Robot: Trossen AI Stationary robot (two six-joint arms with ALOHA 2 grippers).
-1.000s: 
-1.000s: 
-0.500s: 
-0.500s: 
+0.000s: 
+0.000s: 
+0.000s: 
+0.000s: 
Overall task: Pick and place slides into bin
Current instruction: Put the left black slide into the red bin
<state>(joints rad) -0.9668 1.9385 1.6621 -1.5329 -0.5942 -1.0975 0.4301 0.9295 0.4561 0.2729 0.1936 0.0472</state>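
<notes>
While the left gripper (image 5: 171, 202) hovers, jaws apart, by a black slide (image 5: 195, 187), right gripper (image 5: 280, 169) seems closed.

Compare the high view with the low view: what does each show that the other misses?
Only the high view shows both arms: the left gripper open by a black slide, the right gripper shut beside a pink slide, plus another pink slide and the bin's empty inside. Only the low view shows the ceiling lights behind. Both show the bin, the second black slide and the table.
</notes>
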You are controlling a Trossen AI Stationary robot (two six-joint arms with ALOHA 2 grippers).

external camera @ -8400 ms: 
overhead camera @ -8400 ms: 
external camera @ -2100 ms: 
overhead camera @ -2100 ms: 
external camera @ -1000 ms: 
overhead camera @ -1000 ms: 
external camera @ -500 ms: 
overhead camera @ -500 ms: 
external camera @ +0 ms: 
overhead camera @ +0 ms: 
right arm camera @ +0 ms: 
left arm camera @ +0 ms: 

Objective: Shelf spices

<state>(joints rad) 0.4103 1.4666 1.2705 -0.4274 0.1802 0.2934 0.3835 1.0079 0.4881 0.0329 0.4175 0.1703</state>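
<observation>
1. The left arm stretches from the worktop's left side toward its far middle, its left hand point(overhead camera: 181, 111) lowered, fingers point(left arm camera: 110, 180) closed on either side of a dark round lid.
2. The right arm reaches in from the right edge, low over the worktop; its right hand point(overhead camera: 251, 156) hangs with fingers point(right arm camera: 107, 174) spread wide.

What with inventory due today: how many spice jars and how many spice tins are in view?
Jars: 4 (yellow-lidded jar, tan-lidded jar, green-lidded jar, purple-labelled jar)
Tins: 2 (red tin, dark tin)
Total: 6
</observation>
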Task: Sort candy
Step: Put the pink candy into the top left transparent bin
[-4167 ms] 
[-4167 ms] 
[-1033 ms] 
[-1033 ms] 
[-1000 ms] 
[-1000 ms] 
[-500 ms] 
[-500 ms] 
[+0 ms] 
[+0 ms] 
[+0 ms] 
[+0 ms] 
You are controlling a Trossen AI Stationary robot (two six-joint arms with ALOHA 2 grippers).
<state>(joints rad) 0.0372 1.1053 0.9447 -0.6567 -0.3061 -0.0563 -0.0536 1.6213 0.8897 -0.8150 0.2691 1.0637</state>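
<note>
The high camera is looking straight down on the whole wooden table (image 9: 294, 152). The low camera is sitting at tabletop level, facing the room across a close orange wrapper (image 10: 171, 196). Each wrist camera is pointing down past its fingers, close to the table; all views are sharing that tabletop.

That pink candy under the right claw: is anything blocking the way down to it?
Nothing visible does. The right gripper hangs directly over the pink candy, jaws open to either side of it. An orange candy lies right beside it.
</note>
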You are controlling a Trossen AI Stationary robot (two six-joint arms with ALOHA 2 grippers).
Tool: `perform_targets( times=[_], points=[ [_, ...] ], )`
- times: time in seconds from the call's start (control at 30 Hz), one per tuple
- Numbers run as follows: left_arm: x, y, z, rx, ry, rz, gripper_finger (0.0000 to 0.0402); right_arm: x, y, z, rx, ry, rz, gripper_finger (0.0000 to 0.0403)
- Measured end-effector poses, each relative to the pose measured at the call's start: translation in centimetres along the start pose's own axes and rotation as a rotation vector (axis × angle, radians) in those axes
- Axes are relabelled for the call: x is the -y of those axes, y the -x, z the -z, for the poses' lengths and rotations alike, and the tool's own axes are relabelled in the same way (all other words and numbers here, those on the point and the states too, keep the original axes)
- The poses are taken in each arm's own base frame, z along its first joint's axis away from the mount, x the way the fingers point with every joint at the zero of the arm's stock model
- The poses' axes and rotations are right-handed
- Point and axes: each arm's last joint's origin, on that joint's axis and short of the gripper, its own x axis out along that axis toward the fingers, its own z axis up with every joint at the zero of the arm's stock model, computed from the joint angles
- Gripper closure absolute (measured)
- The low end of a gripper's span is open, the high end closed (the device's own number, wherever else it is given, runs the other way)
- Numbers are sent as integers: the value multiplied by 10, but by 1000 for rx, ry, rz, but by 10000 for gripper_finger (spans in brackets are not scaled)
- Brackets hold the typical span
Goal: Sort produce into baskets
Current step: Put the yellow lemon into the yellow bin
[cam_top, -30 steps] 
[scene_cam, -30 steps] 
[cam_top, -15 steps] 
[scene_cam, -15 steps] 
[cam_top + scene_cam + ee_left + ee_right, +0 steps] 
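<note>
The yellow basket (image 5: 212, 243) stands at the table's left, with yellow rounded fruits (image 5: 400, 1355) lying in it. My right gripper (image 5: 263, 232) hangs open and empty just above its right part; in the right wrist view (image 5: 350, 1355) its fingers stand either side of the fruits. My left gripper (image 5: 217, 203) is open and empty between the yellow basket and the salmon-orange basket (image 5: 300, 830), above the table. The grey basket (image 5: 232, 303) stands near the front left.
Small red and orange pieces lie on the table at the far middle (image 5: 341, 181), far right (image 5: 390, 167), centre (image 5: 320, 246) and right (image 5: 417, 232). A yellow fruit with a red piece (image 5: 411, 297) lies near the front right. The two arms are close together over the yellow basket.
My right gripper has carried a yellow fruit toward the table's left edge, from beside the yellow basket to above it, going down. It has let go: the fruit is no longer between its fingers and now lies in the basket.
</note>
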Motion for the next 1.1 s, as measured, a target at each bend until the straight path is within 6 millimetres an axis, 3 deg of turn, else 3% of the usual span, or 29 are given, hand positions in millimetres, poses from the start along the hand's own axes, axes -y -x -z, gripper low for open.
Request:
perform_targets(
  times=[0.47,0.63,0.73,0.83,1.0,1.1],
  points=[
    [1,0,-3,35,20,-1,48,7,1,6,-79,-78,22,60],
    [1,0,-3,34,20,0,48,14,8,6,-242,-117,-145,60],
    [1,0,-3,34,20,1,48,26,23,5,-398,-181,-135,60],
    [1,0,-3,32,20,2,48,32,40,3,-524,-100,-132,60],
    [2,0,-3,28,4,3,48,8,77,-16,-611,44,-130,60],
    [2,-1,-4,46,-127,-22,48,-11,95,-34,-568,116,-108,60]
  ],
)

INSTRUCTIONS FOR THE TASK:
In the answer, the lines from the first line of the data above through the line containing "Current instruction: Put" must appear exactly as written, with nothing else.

YOUR RESPONSE:
Robot: Trossen AI Stationary robot (two six-joint arms with ALOHA 2 grippers).
-1.000s: 
-1.000s: 
-0.500s: 
-0.500s: 
+0.000s: 
+0.000s: 
+0.000s: 
+0.000s: 
Overall task: Pick and place slides into bin
Current instruction: Put the left black slide into the red bin

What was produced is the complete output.